Most of my life seems to be just about trying to perfect the thought that is already passed. Today, I reflected on something that a close friend had told me a few years ago. She was talking about how, whenever she took tests at school, she would get stuck on a certain question and her hand would freeze up on that question. Her teacher had to guide her hand to the next question. Later, I think the teacher had helped her to realize that she didn’t need to keep going on a question on which she was getting stuck. Perhaps, I wonder whether this is because she was holding onto what she thought was supposed to be there. I can think of many examples in my life where my thinking somehow freezes or gets stuck in some idea or attitude and lingers there.

It is not to say that I cannot dedicate myself to something. But it is to know that the something I dedicate to is always changing. What I think now is not the same as what I just thought, even though it might seem to be the same object. The two thoughts don’t connect. So, in a sense, there is nothing to correct about that thought. This is just engaging the new thought without trying to make the old one better. But in the case of the exam, there is something that the mind does to feel stuck or suffering. I don’t quite know how to describe it, but it is a quality of lingering.
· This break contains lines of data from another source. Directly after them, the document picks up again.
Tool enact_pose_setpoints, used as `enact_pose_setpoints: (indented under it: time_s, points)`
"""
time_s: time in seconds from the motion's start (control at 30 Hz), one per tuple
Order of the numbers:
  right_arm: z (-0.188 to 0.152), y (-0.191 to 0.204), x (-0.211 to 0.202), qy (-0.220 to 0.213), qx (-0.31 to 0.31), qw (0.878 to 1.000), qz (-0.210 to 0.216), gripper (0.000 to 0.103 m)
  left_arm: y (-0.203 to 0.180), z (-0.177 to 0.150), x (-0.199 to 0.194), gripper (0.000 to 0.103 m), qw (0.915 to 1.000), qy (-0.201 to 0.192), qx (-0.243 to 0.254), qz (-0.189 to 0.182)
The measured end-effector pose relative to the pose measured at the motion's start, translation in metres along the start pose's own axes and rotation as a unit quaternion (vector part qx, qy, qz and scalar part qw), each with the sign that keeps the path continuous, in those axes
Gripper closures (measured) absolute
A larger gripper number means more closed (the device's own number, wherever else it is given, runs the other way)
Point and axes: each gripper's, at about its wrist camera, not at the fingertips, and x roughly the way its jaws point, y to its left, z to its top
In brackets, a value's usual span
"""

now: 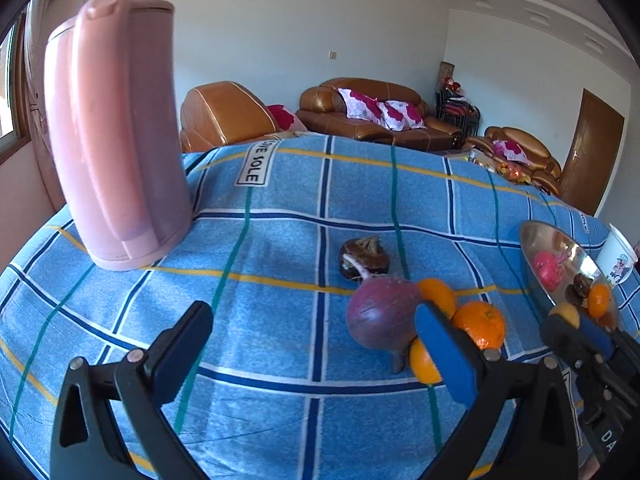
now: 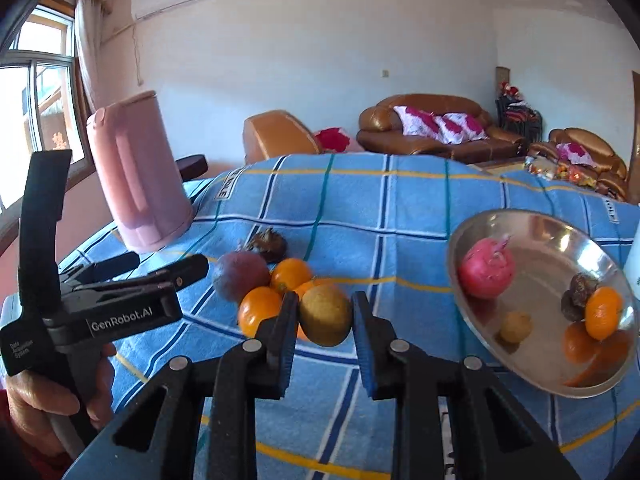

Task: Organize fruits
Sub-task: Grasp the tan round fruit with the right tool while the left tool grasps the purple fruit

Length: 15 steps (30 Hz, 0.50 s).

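- A living room with brown sofas lies behind a table under a blue checked cloth (image 1: 280,280); all places below are given relative to the steel plate (image 1: 536,248).
- Left wrist view: the left gripper (image 1: 312,340) stands with its jaws wide apart and empty. A purple fruit (image 1: 380,312) and oranges (image 1: 480,322) cluster left of the plate, a pink jug (image 1: 116,140) far left. Beside the plate's near rim, the right gripper (image 1: 568,320) pinches a small yellowish fruit (image 1: 565,312).
- Right wrist view: the right gripper (image 2: 325,316) is clamped on the yellow-brown fruit (image 2: 326,314), left of the plate (image 2: 600,376), above the oranges (image 2: 260,310).
- Risk: the round fruit could slip from the pads, or roll off the shallow, crowded plate.
- Room: bare cloth lies between cluster and plate; a white cup (image 1: 618,256) crowds its far side.
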Motion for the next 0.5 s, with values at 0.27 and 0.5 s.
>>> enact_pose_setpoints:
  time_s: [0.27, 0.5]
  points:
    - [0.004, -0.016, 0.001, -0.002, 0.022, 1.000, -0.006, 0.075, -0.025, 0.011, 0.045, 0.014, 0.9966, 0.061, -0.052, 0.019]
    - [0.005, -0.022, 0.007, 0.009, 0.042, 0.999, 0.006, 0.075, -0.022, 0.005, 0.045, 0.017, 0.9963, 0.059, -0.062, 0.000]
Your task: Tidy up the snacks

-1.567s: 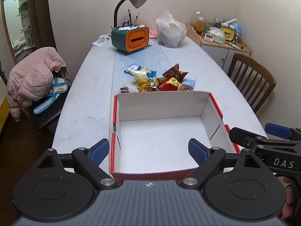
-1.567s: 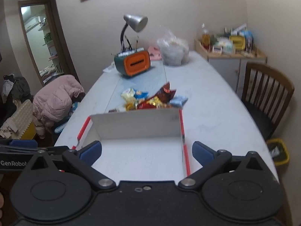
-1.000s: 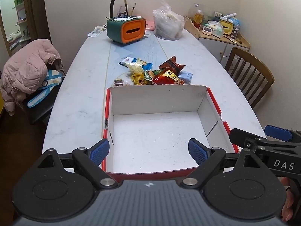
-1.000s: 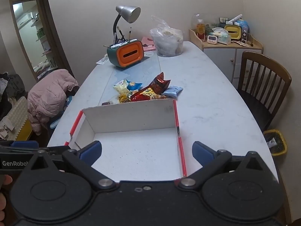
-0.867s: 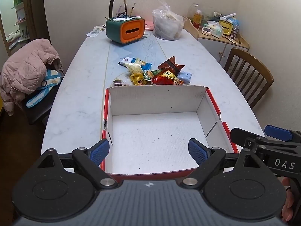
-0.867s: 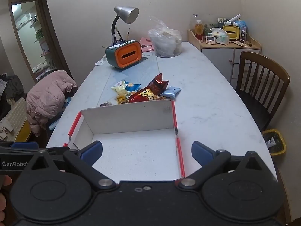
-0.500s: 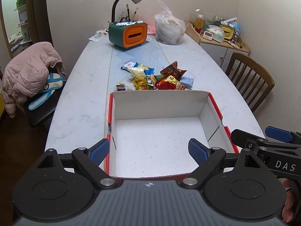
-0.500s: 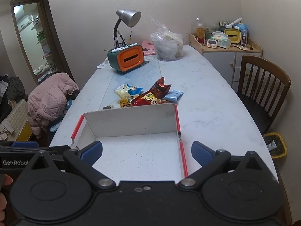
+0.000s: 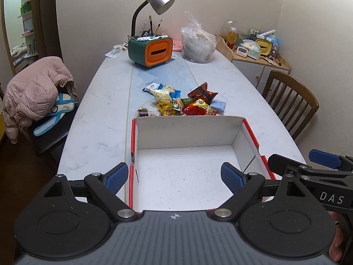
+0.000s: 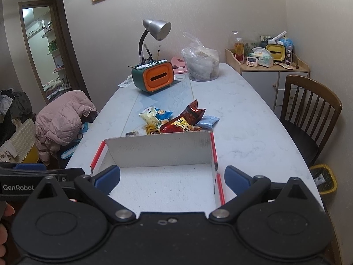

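- Both views are tilting upward compared with a second ago: the box (image 9: 183, 176) is sitting lower in frame and the far wall and lamp (image 9: 154, 4) are showing more. I read this as both tools drawing back and levelling, not reaching in.
- The left gripper (image 9: 174, 177) is hovering over the near edge of the box, its tongs spread wide apart with nothing between them; one blue pad (image 9: 117, 177) is hanging just outside the red left wall, the other over the white floor.
- The right gripper (image 10: 173, 178) is likewise holding its tongs wide apart and empty, straddling the box's right wall (image 10: 217, 176).
- The box is lying open on the marble table (image 9: 99, 114), white inside, red-edged, and holding no snacks yet.
- The snack pile (image 9: 187, 103) is lying on the table just beyond the box's far wall, not touching either tool. A dark red bag (image 10: 193, 111) is standing up at the back, a yellow-red bag (image 10: 179, 124) is leaning against the box side, and a pale blue packet (image 10: 207, 121) is sitting to the right.
- The pile and box are not shifting between frames; only the cameras are moving.
- Judgement: the task is at its very start. Nothing is sorted, and either tool needs to travel forward over the far wall to reach a first packet.
- Risk: the crinkly bags are overlapping, so one pinch may drag a neighbour.
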A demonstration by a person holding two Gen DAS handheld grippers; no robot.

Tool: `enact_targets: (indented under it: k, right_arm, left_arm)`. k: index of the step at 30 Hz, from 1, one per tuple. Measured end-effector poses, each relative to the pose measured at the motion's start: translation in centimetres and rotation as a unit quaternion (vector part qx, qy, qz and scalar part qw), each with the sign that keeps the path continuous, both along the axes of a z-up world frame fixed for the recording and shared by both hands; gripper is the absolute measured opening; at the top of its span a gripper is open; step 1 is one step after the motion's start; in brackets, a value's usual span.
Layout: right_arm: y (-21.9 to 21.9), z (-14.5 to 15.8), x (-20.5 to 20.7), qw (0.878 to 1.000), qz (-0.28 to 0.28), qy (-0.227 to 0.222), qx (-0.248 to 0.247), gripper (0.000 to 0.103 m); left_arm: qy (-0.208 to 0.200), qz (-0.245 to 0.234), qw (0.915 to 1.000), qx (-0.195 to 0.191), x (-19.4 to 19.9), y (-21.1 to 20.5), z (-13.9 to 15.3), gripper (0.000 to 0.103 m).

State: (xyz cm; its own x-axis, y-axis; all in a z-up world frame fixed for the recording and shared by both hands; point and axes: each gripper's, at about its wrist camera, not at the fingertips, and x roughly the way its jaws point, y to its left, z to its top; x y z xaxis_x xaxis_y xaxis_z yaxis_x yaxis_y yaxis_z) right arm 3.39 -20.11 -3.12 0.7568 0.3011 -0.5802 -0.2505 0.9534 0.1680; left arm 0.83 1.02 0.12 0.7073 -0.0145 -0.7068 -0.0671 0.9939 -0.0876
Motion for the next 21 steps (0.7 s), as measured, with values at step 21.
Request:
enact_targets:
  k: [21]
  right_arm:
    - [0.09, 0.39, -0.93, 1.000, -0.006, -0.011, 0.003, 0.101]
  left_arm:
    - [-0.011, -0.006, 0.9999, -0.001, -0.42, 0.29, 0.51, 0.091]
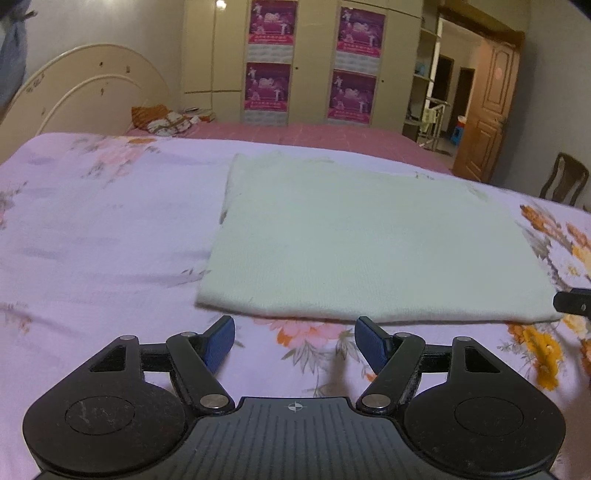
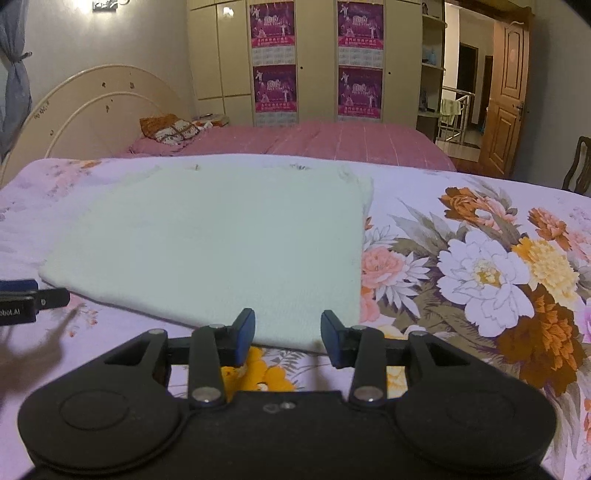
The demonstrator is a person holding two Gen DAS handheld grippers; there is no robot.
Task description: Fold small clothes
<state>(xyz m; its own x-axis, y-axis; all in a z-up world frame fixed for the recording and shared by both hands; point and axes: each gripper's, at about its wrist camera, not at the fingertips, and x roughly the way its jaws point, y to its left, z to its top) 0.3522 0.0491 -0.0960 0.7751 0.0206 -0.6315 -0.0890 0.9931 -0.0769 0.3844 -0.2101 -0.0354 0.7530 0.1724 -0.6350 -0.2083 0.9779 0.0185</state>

It reminds me of this novel I read many years ago by Virginia Woolf, where there is this artist who can’t seem to finish the painting she has started. It is only toward the end of the book that she starts to find that stroke that will finish it for her. I can understand that sort of agony and joy she feels.


 I fixate on the idea of loving the incomplete. To be honest, I am not there yet, at all. It is just the question of how to love the incomplete that is a kind of obsession. In a way, it replicates my friend’s fixation on trying to find the answer in the test. In real life situations, there is never time to answer anything fully. I use expedient means (memory, quick hands, luck, the stray thoughts) to put something together that might satisfy the customer, the teacher, the boss or the relative. Then, if I stumble on the test, I try to find ways to compensate for that failed test. But even that is still trying to complete the past. So what would loving the incomplete mean? The question has no answer. It is about being true to the nature of thought. Not trying to create stories out of finished thoughts. Once the thief has left the room, there is no need to create an alibi. But still, I do anyway. Stories are often ways of justifying disjointed thoughts, bringing them to a satisfying conclusion.